## Exercise brief
Reproduce word for word the lines between those holding "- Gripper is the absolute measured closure" and "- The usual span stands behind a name", inclusive, and nothing else from the data below.

Top of The data

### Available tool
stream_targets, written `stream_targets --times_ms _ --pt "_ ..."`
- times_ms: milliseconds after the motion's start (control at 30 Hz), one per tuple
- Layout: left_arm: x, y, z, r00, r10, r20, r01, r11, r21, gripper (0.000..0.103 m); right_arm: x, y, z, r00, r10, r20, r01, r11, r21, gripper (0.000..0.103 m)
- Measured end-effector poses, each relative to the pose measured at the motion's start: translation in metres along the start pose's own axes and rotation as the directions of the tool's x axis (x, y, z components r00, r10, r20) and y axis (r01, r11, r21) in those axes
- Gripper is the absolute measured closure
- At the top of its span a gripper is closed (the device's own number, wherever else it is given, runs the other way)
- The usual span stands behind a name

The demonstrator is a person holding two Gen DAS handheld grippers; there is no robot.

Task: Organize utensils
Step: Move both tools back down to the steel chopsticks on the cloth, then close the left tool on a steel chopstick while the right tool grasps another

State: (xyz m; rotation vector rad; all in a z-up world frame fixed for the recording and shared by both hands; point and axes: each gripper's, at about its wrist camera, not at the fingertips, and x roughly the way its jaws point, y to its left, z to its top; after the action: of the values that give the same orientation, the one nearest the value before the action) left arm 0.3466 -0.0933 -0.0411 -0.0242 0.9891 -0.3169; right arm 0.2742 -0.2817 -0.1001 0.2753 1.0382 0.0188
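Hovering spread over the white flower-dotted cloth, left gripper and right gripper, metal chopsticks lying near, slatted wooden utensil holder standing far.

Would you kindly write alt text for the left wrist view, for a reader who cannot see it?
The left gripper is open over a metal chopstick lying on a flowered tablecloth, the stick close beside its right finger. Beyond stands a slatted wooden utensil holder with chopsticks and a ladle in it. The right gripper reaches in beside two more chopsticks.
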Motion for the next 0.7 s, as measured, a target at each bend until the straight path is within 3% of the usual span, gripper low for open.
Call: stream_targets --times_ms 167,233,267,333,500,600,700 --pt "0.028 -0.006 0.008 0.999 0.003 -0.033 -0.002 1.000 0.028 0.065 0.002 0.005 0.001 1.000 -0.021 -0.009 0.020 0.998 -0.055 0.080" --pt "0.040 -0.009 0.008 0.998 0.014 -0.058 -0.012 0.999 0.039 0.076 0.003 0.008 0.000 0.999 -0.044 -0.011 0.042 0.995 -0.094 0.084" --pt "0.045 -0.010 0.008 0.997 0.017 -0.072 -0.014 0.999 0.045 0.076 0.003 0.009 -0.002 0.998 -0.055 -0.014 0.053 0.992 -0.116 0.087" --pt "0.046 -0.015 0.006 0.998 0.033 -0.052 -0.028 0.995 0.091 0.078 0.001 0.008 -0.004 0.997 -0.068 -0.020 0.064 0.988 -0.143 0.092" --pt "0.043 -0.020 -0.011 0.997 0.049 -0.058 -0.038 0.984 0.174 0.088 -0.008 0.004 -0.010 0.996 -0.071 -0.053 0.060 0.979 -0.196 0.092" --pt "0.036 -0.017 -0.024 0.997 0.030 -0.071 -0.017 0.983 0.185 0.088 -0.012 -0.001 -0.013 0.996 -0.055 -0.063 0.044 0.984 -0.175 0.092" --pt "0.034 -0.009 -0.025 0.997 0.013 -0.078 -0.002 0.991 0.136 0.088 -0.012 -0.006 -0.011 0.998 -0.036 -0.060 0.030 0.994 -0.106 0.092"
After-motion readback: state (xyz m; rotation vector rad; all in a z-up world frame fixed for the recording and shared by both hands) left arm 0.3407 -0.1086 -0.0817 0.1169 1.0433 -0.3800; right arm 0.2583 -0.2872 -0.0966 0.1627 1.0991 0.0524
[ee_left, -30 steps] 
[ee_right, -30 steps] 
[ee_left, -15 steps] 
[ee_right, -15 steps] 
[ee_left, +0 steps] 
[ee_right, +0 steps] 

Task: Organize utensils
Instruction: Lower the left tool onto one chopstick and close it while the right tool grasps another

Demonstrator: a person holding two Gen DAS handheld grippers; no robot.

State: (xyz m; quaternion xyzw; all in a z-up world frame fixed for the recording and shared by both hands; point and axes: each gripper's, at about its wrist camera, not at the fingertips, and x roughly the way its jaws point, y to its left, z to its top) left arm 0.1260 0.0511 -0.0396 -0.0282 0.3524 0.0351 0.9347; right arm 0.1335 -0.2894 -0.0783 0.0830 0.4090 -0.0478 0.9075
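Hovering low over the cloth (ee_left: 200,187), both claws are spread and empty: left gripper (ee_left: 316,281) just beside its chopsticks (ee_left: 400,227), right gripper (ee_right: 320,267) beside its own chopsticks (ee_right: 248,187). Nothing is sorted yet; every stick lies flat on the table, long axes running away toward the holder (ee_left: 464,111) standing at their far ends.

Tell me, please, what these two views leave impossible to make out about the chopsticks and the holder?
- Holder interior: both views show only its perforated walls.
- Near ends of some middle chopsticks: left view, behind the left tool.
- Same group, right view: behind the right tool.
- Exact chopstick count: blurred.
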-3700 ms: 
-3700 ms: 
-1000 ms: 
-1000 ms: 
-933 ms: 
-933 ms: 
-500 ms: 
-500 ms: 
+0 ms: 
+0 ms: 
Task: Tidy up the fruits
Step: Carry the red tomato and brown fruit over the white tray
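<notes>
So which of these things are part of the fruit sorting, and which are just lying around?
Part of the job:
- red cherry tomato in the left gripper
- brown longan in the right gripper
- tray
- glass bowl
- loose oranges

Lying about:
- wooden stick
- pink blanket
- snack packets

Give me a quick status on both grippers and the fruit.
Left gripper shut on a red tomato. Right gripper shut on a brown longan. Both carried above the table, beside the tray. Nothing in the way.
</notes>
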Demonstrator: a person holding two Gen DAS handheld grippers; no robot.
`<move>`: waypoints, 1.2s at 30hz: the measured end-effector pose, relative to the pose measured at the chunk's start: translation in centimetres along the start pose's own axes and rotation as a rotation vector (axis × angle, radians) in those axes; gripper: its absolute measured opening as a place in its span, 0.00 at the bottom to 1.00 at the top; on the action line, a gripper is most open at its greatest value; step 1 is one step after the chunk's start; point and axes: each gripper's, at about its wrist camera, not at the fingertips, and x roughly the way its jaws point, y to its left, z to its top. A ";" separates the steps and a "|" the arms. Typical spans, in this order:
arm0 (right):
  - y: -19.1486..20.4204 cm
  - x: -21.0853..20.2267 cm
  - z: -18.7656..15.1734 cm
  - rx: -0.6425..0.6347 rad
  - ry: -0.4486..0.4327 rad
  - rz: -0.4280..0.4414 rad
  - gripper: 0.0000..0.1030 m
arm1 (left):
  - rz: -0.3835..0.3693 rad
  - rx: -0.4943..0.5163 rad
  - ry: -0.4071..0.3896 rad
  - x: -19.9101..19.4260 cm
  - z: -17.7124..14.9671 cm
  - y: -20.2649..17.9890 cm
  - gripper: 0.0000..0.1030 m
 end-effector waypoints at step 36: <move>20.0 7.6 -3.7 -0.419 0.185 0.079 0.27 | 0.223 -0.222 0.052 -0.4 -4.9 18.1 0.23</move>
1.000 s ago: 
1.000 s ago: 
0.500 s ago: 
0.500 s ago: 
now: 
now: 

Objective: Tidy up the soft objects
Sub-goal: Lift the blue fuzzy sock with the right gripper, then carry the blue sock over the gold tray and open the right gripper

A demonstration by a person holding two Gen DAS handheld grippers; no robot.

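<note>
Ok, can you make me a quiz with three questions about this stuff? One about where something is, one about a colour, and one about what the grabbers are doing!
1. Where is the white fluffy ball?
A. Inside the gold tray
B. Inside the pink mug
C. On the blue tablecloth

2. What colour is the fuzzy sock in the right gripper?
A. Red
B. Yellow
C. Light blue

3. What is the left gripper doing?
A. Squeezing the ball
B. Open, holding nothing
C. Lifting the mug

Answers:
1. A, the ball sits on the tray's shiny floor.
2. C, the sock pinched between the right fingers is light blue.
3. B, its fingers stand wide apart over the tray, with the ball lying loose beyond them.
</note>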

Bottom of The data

## Final answer
- Gripper is the absolute measured closure
- At the top of its span a gripper is closed (the device's own number, wherever else it is given, runs the other way)
- The usual span stands behind a name

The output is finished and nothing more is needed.